◆ **INSTRUCTIONS TO FOLLOW**:
Output the complete listing exactly, please, and keep the pictures out of it.

◆ **DATA PROVIDED**:

---*---

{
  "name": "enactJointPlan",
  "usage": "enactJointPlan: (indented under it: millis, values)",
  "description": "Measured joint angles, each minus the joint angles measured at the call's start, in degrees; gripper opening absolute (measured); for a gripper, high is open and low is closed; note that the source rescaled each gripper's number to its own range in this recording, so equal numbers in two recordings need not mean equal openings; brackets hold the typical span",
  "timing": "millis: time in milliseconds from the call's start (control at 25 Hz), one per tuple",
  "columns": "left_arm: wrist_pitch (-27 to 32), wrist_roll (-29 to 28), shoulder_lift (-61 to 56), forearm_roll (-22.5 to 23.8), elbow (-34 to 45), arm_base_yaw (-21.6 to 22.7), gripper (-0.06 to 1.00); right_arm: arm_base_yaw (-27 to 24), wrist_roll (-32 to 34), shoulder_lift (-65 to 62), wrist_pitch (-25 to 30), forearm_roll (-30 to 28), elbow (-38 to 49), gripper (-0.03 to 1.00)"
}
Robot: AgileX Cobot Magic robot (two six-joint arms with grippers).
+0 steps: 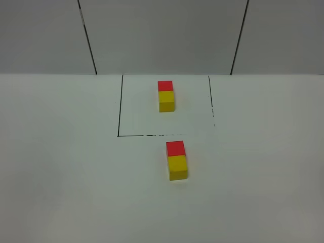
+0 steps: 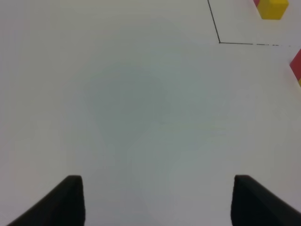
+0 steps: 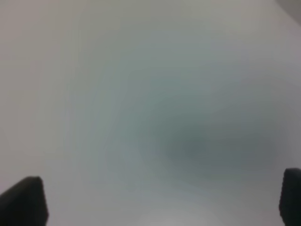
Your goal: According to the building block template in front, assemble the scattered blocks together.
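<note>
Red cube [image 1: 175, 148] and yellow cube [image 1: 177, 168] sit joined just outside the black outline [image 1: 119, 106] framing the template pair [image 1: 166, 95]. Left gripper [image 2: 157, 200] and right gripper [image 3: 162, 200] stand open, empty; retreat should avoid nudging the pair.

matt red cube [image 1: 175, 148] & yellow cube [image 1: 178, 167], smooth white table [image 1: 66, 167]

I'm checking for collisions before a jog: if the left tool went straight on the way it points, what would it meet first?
Probably only bare table. The left tool is open and empty; the blocks sit off to one side of its line, though depth is unclear.
</note>
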Motion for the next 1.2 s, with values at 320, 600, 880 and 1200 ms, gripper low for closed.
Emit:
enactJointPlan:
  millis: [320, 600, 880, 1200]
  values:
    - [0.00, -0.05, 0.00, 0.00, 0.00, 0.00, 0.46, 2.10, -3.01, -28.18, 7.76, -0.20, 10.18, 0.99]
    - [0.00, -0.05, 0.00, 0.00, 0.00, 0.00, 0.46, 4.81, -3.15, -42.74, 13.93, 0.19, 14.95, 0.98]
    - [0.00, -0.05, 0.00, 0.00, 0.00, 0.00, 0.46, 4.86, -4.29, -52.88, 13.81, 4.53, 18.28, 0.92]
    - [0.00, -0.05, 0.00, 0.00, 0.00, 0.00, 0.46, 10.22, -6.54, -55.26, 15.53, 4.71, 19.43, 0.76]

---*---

◆ **COMPLETED EXERCISE**:
{
  "name": "enactJointPlan",
  "usage": "enactJointPlan: (indented under it: millis, values)",
  "description": "Measured joint angles, each minus the joint angles measured at the call's start, in degrees; gripper opening absolute (measured); for a gripper, high is open and low is closed; note that the source rescaled each gripper's number to its own range in this recording, so equal numbers in two recordings need not mean equal openings; brackets hold the typical span",
  "timing": "millis: time in milliseconds from the call's start (control at 25 Hz), one per tuple",
  "columns": "left_arm: wrist_pitch (-27 to 32), wrist_roll (-29 to 28), shoulder_lift (-61 to 56), forearm_roll (-22.5 to 23.8), elbow (-34 to 45), arm_base_yaw (-21.6 to 22.7), gripper (-0.06 to 1.00); right_arm: arm_base_yaw (-27 to 24), wrist_roll (-32 to 34), shoulder_lift (-65 to 62), wrist_pitch (-25 to 30), forearm_roll (-30 to 28), elbow (-38 to 49), gripper (-0.03 to 1.00)"
}
Robot: AgileX Cobot Magic robot (two six-joint arms with grippers).
+0 steps: 
+0 steps: 
+0 steps: 
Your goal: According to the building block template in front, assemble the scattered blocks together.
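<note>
Red cube [image 1: 175, 148] and yellow cube [image 1: 177, 168] sit joined just outside the black outline [image 1: 119, 106] framing the template pair [image 1: 166, 95]. Left gripper [image 2: 157, 200] and right gripper [image 3: 162, 200] stand open, empty; retreat should avoid nudging the pair.

matt red cube [image 1: 175, 148] & yellow cube [image 1: 178, 167], smooth white table [image 1: 66, 167]

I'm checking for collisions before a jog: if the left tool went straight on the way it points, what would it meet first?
Probably only bare table. The left tool is open and empty; the blocks sit off to one side of its line, though depth is unclear.
</note>
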Motion for the next 1.2 s, with values at 320, 600, 880 and 1200 ms, gripper low for closed.
Emit:
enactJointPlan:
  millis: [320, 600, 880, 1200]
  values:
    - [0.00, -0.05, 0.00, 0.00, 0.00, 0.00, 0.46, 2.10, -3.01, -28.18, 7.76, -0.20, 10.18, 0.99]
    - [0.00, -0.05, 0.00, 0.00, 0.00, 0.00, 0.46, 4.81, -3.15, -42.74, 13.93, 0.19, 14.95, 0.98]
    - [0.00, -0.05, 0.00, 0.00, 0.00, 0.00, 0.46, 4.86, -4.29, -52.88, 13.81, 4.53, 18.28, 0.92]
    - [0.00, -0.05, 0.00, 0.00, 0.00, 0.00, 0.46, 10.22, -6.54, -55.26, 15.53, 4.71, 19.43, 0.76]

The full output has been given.